COVID-19 Study Expands To Spanish-Speaking Arizonans

Apr 30, 2021

A health care worker displays doses of the Moderna COVID-19 vaccine at a pop-up clinic in Flagstaff, Ariz.
Credit Angela Gervasi

University of Arizona researchers are analyzing COVID-19 immunity and vaccine effectiveness among essential workers. Now, the study will include Spanish-speaking participants — a group that has been disproportionately impacted by the pandemic.

The AZ HEROES study focuses on those who work in health care, food service, and other essential industries. Karla Ledezma, a research coordinator for the study, says including Spanish-speaking participants will provide a more complete dataset. 

“It’s important to capture a significant demographic in Arizona that’s often been excluded from research opportunities,” Ledezma says. 

Including Spanish-speaking Arizonans, Ledezma explains, will give a “more precise sample of the general population” — resulting in better research.

“Which will help us put an end to this pandemic,” she adds.

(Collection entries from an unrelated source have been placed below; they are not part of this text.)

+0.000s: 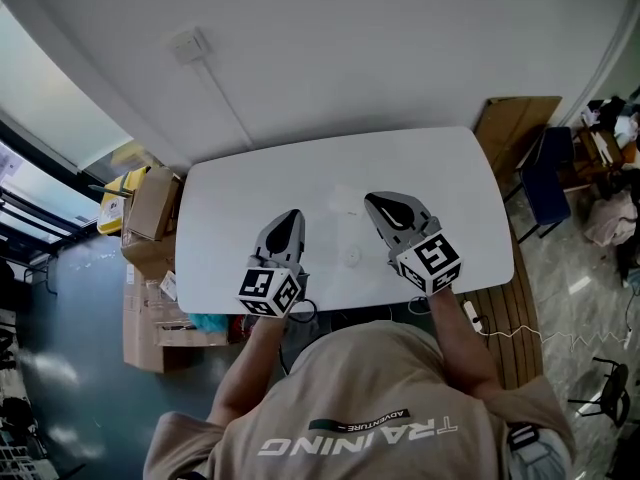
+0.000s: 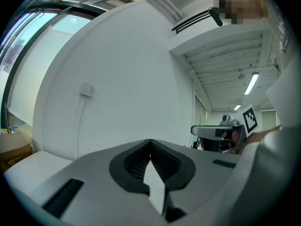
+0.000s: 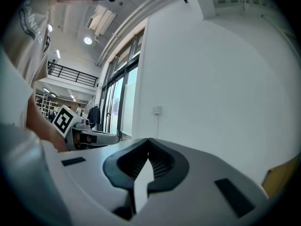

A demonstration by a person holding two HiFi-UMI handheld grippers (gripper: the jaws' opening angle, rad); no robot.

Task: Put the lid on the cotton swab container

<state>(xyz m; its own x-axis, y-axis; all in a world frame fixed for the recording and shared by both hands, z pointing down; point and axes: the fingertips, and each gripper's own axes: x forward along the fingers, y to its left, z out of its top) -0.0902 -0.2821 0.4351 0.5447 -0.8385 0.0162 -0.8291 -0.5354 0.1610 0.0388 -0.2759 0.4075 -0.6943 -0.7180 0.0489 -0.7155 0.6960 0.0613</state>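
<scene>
In the head view a white table (image 1: 240, 193) carries two faint pale things between my grippers: a clear, box-like shape (image 1: 345, 201) further back and a small round piece (image 1: 352, 256) nearer me. Which is the container and which the lid I cannot tell. My left gripper (image 1: 292, 214) hovers left of them, jaws shut and empty. My right gripper (image 1: 372, 199) hovers right of them, also shut and empty. The left gripper view shows its jaws (image 2: 150, 141) closed against the wall, and the right gripper view shows the same for its own (image 3: 149, 140). Neither shows the objects.
Cardboard boxes (image 1: 150, 213) stand on the floor left of the table. A wooden board (image 1: 515, 128) and a blue chair (image 1: 548, 183) are at the right end. A wall socket (image 1: 187, 45) with a cable run sits behind the table. The person's torso is at the front edge.
</scene>
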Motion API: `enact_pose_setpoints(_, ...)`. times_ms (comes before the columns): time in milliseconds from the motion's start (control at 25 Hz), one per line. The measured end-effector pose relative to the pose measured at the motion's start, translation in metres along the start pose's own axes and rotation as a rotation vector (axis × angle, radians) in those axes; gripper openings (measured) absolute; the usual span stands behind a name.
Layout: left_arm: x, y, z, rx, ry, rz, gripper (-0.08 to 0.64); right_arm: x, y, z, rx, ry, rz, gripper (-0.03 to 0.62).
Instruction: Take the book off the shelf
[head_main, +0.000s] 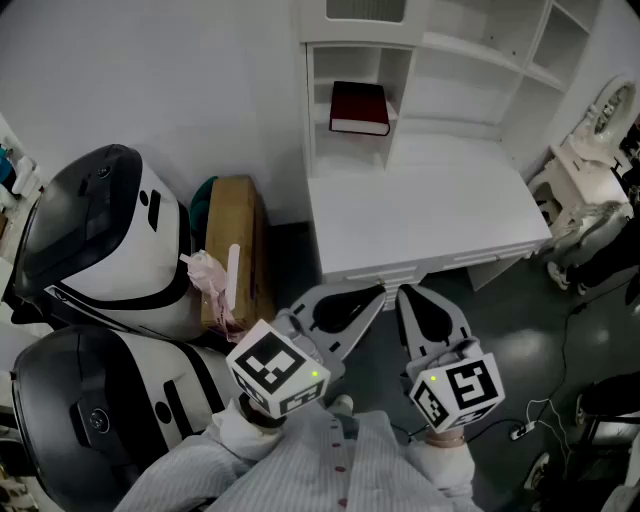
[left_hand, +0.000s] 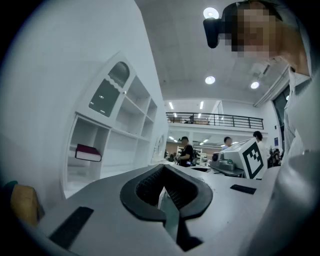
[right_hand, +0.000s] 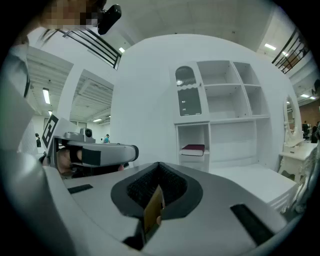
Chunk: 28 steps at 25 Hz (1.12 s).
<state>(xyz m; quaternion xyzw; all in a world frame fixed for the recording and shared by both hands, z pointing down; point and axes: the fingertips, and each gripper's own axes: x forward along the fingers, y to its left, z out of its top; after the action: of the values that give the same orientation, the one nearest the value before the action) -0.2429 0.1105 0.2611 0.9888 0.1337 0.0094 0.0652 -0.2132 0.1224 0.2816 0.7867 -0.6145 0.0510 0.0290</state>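
Note:
A dark red book (head_main: 359, 108) lies flat in the lower left cubby of the white shelf unit (head_main: 345, 45) that stands at the back of a white desk (head_main: 420, 215). The same book (left_hand: 88, 152) shows far off at the left in the left gripper view, and sits ahead as the book (right_hand: 192, 149) in the right gripper view. My left gripper (head_main: 372, 293) and right gripper (head_main: 407, 292) are side by side in front of the desk's near edge, well short of the book. Both are shut with nothing between the jaws, as the left gripper (left_hand: 162, 187) and right gripper (right_hand: 157, 192) show close up.
Two large white and black machines (head_main: 95, 235) stand on the floor at the left, with a brown cardboard box (head_main: 232, 240) beside them. A white dresser with a mirror (head_main: 590, 160) is at the right, and cables (head_main: 530, 425) lie on the floor. People (left_hand: 186, 150) stand far off.

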Motion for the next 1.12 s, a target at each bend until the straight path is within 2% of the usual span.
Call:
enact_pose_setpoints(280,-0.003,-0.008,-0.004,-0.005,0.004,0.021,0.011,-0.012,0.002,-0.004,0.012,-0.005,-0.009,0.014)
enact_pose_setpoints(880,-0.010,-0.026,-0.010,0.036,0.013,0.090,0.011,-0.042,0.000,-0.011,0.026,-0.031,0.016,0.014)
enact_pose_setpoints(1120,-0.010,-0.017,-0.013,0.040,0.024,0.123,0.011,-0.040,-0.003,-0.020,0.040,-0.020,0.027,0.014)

The most recent U.S. Census data estimates 27.1% of Arizona’s population speaks a language other than English at home, and Spanish is the most common language spoken by Arizonans with Limited English Proficiency

It’s a population that has been hit hard by COVID-19: a recent investigation at Brigham and Women’s Hospital in Boston found Spanish-speaking patients were 35% more likely to die from the virus.

Last month the AZ HEROES study found the Moderna and Pfizer vaccines to be 90% effective for essential workers.

Now, its researchers are analyzing how long immunity lasts, and studying vaccine effectiveness against variants — questions that remain largely unanswered.